Day 2 was out at the range all day. We zeroed all of our optics at 25m. This is the usual zero distance on manufacturers iron sights. After lots of testing this has proven to be the best overall distance to zero for the least amount of holdover at the majority of typical engagement distances you’ll use a handgun for. We tested parallax and found that even out to 25m with the dot in the extreme corners of the window you can still keep hits in the A-zone of an IPSC target. Obviously you would prefer to shoot with your dot in the center where you zeroed it but this drill showed that it doesn’t have to be a perfect sight picture to be effective. Cadence drills are very crucial in driving home the importance of grip. Since we are on the topic of grip. This may sound blasphemes but you can grip your handgun differently based on what you are trying to accomplish. We do it with a rifle depending on whether we want speed or accuracy so why can’t we do it with a handgun? The main focus of the day was getting a proper grip, allowing each person to find their red dot upon drawing from the holster, after each shot, and after reloads or malfunctions. The key here is using proprioception to line up the back plate of the pistol with your nose. This will get the red dot right where it needs to be in front of your eyes. Also, make sure you are focusing on the target and not the dot.

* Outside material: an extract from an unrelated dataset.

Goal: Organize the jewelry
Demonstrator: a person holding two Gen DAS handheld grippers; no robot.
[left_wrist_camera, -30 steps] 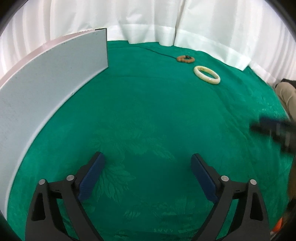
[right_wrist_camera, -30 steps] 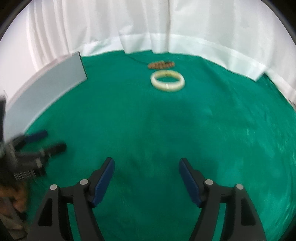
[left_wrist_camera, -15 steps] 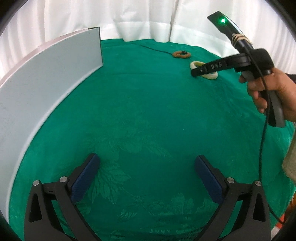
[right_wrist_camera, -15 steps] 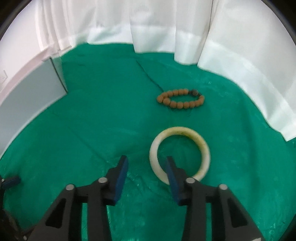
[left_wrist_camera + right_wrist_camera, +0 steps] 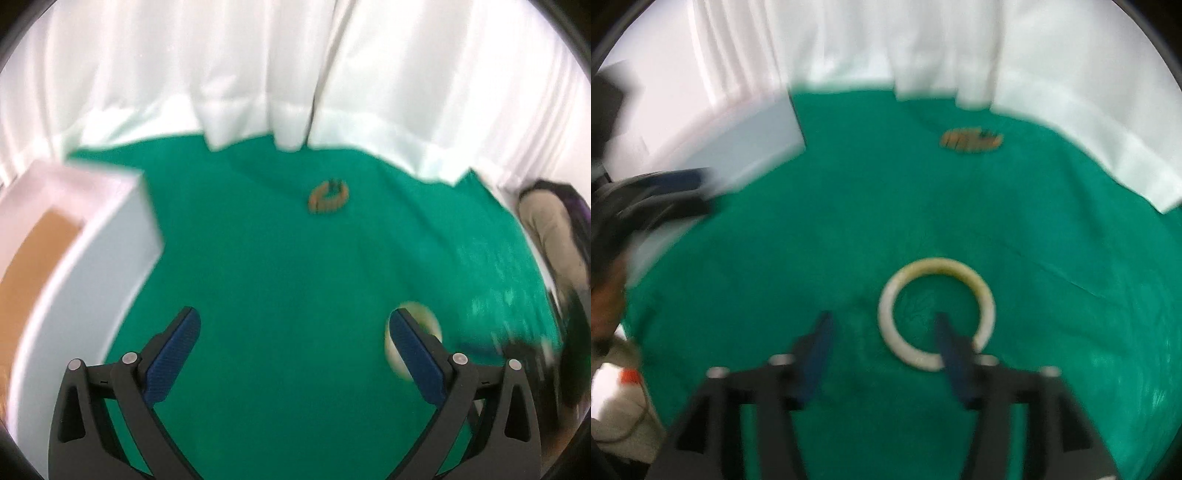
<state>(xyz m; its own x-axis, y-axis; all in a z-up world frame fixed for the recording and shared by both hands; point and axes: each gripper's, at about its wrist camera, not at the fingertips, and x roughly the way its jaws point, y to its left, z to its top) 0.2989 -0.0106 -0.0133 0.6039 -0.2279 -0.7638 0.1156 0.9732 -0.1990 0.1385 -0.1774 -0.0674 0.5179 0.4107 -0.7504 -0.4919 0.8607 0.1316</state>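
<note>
Item: my right gripper (image 5: 882, 339), lately clamped on the cream bangle (image 5: 936, 314), jaws now opening astride its rim (bangle unmoved, unboxed).

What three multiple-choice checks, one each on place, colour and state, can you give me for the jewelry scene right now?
1. Beads lie where, against the bangle? A nearer the curtain; B inside it; C touching it.
2. Cloth colour? A red; B green; C blue.
3. Left tool? A open, empty; B shut on bangle; C shut on beads.
Key: 1 A, beads sit apart, toward the curtain; 2 B, cloth is green throughout; 3 A, its fingers stand wide with only cloth between.
</note>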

Day 3 began working through the different types of optic malfunctions you may experience. A front lens blockage is the easiest to deal with. If you are keeping both eyes open your brain will automatically superimpose the dot on the target. (Some people require a little extra practice to make this natural but it can be very effective.) This was actually how the OEG (Occluded Eye Gunsight) used in the Son Tay raid worked. Next, we went over rear lens blockage. If this happens you can use the optic body as a rough aiming point. You should try this at different distances to see at what point it becomes unusable. If using the RMR you can use the body of the optic and guillotine the target. A couple other options are putting a mark on the top center of the optic body and using it similar to a shotgun bead or even super gluing a fiber optic rod in this place. Another malfunction is an issue with the emitter. Usually this will result in a much larger dot being projected or multiple starbursts. It is not ideal but can still be used like a normal dot (just larger) up close. Lastly, if the battery does or the dot disappears but the window is still clear then just revert back to your iron sights. Almost no excuse not to have backup irons on your handgun. We then worked through multiple target engagements and added in some movement. Lastly, we shot the qualification to make sure everyone applied what they had learned throughout the training.

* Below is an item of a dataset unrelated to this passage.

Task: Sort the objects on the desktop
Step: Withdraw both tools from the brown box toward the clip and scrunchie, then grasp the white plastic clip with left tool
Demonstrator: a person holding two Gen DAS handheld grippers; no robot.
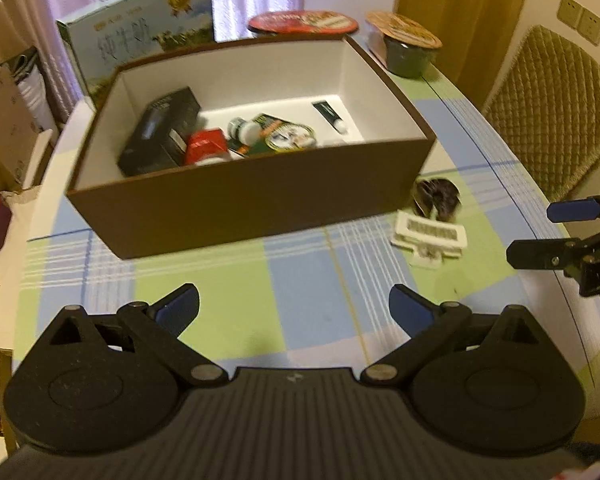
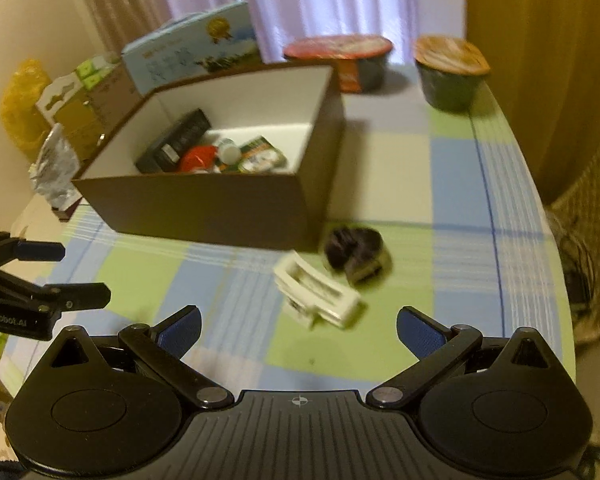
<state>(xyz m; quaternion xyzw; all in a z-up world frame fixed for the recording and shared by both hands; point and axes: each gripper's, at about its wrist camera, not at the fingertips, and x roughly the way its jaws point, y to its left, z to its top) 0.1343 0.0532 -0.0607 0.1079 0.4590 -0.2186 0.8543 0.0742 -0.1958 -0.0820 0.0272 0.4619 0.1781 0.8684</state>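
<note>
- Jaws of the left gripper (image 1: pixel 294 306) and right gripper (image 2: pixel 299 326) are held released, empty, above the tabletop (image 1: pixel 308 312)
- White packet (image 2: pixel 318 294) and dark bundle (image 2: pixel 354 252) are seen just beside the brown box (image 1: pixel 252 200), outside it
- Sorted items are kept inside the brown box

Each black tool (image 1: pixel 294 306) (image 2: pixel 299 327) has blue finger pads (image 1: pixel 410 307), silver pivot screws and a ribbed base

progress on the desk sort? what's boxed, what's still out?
Done: the brown box already holds a black carton, a red item, a small bottle, a tin and a tube. In hand: nothing; left gripper and right gripper are both open. Left: the white packet and dark bundle on the tablecloth.
</note>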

I used my work belt and my SPACENAG (which is working amazingly).
As I stated at the beginning, this course was worth every bit. Aaron’s professionalism was unmatched. He is a “why” guy. “Why” am I doing something this way? Being able to answer that will almost always lead to the best way of doing things. I also want to give a shout out to the Coweta County Sheriffs and Fulton County School Police. These two agencies are where the rest of the class members came from and they were all great guys. It was odd but nice being the lone military guy in a class. It allowed me to see and hear different perspectives and viewpoints. The class was definitely geared towards law-enforcement but I still took a lot away that can be used both in my current job and also as a civilian.
I know I recently wrote about why you should compete and I believe getting good training goes right along with that. If you carry or ever think you will have to use a gun in defense of yourself or loved ones then you owe it to them to be as proficient as you can. Take classes when you are able. Spread the love and try different instructors. Sometimes even if the instruction is the exact same but the instructor uses different words, that is all it takes for some new information to sink in. Now get out there and train.